Game On: How to use gamification to buy yourself more time

Game on copyFreeDictionary.com says that the phrase “buy time” means to increase the time available for a specific purpose. So, I guess, I really can show you how to buy some time—literally and figuratively.

No, you’ll never have more than your 24 hours each day as none of us really can, but frequently we squander our time too liberally. Around that idea, I can show you how to buy some of it back.

First, find and activity where you know your time is sucked from you like gravity in a black hole… for me it’s social media nonsense (not the marketing piece but just reading various articles and blogs, seeing what my friends and family are up to, meandering without purpose or value creation).

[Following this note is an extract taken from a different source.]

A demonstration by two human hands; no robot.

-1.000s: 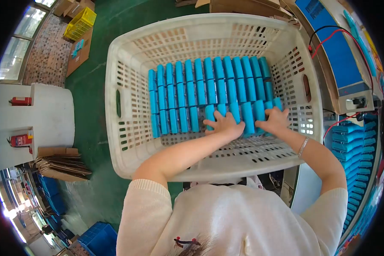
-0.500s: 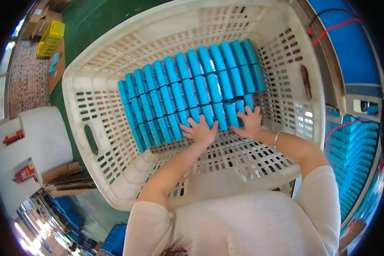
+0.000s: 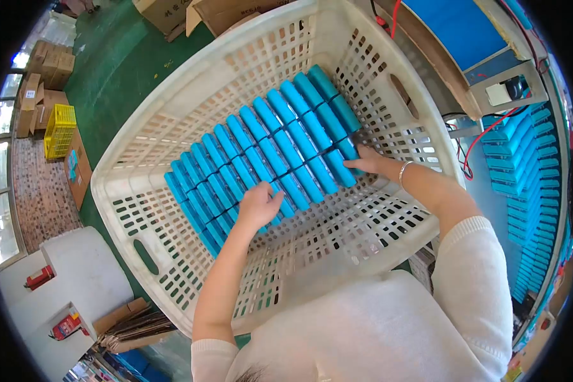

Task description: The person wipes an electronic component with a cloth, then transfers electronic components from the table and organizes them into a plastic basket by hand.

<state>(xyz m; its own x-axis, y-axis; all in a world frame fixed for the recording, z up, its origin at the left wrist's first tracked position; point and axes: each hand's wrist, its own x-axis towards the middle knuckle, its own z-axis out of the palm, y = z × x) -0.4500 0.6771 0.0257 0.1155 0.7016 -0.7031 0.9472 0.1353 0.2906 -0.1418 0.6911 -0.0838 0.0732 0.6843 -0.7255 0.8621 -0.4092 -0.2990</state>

Then, identify something you know you should do like making cold calls or doing some push-ups.

Then buy your time by doing the things you should do first in exchange for a trade of the guilty pleasure you want to do but it typically doesn’t give you any return on your investment.

For example, you want to watch your favorite Amazon Prime series (I really loved Red Oaks) for 22 minutes, before you do, buy that time from yourself with 22 push-ups*. Or you want to check Facebook during business hours, buy 10 minutes of social media time from yourself with an equal number of cold-calls.

Sure, it’s a little cheesy. But gamification works! Just Google it to see the apps, stories, heck, even business built on the idea of tricking our stubborn, human selves into having a little fun in order to do the things we need to do.

Discipline doesn’t mean that we never have fun, or down time, or ROI-less moments; simply it means we choose those things after we have earned them—or in this case, bought them.

 

*Play around with the numbers, some numbers might seem too low—like 22 pushups (which takes about one minute); or too high—like 10 cold calls (which takes about an hour if done correctly). Maybe 5 pushups buys each minute or each cold call buys you two minutes. Be reasonable with yourself; challenge but don’t overwhelm. What’s important to keep in mind is the consciousness of the trade (rather than lapsing into binge- watching or binge-surfing) and the trap of doing the important, value creation activities first.